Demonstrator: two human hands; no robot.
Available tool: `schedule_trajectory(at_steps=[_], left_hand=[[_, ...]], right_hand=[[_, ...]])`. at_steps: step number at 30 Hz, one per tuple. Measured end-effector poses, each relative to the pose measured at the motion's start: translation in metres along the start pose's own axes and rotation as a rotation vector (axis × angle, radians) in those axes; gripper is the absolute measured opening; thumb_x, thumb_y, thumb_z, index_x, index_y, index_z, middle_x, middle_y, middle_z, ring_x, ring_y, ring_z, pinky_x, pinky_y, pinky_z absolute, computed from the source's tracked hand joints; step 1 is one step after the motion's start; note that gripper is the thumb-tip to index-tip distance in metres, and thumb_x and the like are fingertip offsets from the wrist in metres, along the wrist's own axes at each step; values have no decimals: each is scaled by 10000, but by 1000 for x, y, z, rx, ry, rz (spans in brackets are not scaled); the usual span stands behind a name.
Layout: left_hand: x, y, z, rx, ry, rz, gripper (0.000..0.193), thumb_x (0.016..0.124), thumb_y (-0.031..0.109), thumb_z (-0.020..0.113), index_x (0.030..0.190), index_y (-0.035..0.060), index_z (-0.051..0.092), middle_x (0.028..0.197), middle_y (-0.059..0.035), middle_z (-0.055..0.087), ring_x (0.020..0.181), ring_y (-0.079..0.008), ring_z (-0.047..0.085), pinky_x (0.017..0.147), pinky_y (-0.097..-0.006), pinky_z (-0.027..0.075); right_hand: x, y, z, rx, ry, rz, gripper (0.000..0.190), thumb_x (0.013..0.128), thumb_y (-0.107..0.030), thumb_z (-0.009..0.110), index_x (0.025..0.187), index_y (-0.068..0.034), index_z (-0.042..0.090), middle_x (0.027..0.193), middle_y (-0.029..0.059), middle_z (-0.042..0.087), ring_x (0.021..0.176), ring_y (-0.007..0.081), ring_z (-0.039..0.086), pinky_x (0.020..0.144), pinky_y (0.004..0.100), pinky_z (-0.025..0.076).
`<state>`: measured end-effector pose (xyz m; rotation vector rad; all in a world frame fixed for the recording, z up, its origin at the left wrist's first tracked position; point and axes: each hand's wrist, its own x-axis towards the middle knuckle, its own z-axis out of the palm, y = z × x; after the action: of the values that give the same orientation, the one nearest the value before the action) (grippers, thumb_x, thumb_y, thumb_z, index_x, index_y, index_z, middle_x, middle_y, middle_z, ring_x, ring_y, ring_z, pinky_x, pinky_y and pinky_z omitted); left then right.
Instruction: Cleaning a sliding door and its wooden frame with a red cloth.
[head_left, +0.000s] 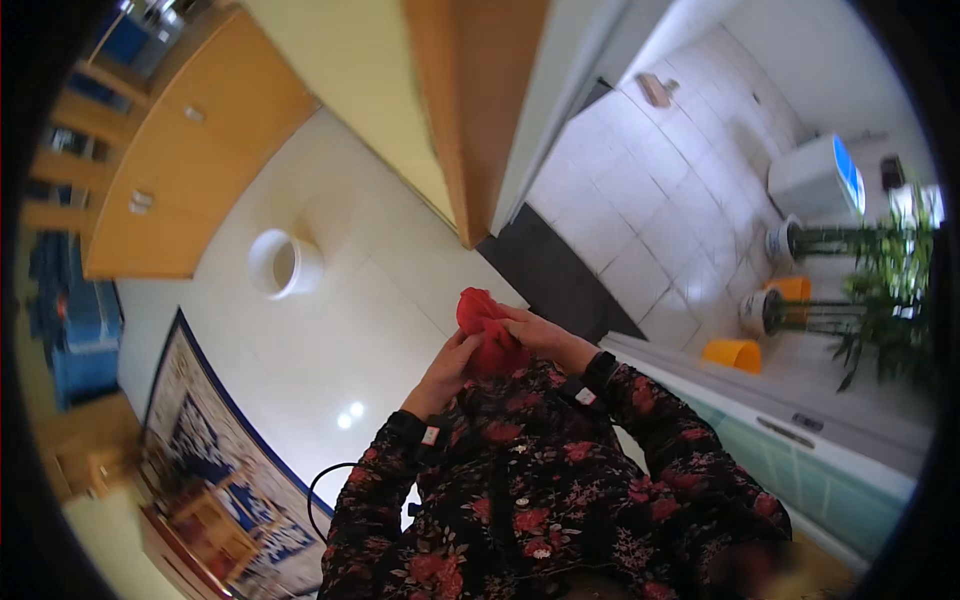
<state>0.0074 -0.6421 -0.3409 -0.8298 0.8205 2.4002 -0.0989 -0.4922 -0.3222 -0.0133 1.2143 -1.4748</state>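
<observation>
A bunched piece of thin red material (480, 311), a bag or a cloth, is held in front of my chest. My left hand (448, 367) grips its left side, with the thumb on top. From the other side my right hand (541, 336) pinches it too, fingers closed on the folds. Part of the red material hangs below the hands, against a dark floral garment (525, 465). Each wrist wears a black band. Folds and fingers hide what, if anything, is inside the material.
A white bucket (289, 264) stands on the tiled floor near a wooden cabinet (195, 142). A patterned rug (217, 420) lies at left. Right of the wooden door frame (480, 112), a dark threshold (562, 270) leads to potted bamboo plants (765, 311) beside a glass sliding door (780, 457).
</observation>
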Motion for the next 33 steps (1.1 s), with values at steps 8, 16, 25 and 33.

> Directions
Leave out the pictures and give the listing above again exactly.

> Result of this exercise
Demonstrator: two human hands; no robot.
Available tool: `schedule_trajectory(at_steps=[_], left_hand=[[_, ...]], right_hand=[[_, ...]])`. at_steps: step number at 30 Hz, one per tuple. Measured end-effector poses, each relative to the pose measured at the motion's start: translation in metres along the start pose's own axes and rotation as a rotation vector (axis × angle, radians) in those axes; gripper is the absolute measured opening; thumb_x, thumb_y, thumb_z, index_x, index_y, index_z, middle_x, middle_y, middle_z, ring_x, ring_y, ring_z, pinky_x, pinky_y, pinky_z absolute, computed from the source's tracked hand joints; step 1 is one step after the motion's start; note that gripper is the thumb-tip to index-tip distance in metres, and thumb_x and the like are fingertip offsets from the wrist in metres, along the wrist's own axes at each step; values have no decimals: each is scaled by 10000, but by 1000 for x, y, z, rx, ry, rz (spans in brackets are not scaled); the usual span stands behind a name.
Layout: left_hand: x, y, z, rx, ry, rz, gripper (0.000..0.193), thumb_x (0.016..0.124), thumb_y (-0.031..0.109), thumb_z (-0.020..0.113), index_x (0.030..0.190), index_y (-0.035..0.060), index_z (-0.051..0.092), middle_x (0.028..0.197), middle_y (-0.059..0.035), middle_z (-0.055..0.087), ring_x (0.020..0.181), ring_y (-0.079..0.008), ring_z (-0.047..0.085), pinky_x (0.017..0.147), pinky_y (-0.097..-0.006), pinky_z (-0.027..0.075); right_hand: x, y, z, rx, ry, rz, gripper (0.000..0.190), thumb_x (0.013..0.128), thumb_y (-0.107..0.030), thumb_z (-0.009..0.110), index_x (0.025..0.187), index_y (-0.068..0.034), index_z (-0.042..0.090), middle_x (0.027..0.193), middle_y (-0.029..0.059), middle_z (-0.042..0.087), ring_x (0.021..0.176), ring_y (-0.007..0.081), ring_z (-0.039..0.086), pinky_x (0.020..0.144), pinky_y (0.004..0.100), pinky_z (-0.025..0.076).
`<state>`: measured end-effector pose (xyz m; rotation vector rad; all in a world frame fixed for the recording, z up, its origin at the left wrist's first tracked position; point and axes: each hand's wrist, its own x-axis towards the middle knuckle, its own z-axis out of the palm, y = z × x; after the action: of the values that give the same orientation, the one nearest the value before the action) (grippers, thumb_x, thumb_y, thumb_z, index_x, index_y, index_z, middle_x, middle_y, middle_z, ring_x, ring_y, ring_z, pinky_x, pinky_y and pinky_z omitted); left then right.
Instruction: Cleaning a sliding door and its wooden frame with a red cloth.
[head_left, +0.000s] 
<state>0.0074 -0.6421 -0.3409 -0.8298 0.8205 2.4002 -0.0989 -0.4922 -0.3222 -0.0133 1.2143 -1.4748</state>
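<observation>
A bunched piece of thin red material (480, 311), a bag or a cloth, is held in front of my chest. My left hand (448, 367) grips its left side, with the thumb on top. From the other side my right hand (541, 336) pinches it too, fingers closed on the folds. Part of the red material hangs below the hands, against a dark floral garment (525, 465). Each wrist wears a black band. Folds and fingers hide what, if anything, is inside the material.
A white bucket (289, 264) stands on the tiled floor near a wooden cabinet (195, 142). A patterned rug (217, 420) lies at left. Right of the wooden door frame (480, 112), a dark threshold (562, 270) leads to potted bamboo plants (765, 311) beside a glass sliding door (780, 457).
</observation>
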Motion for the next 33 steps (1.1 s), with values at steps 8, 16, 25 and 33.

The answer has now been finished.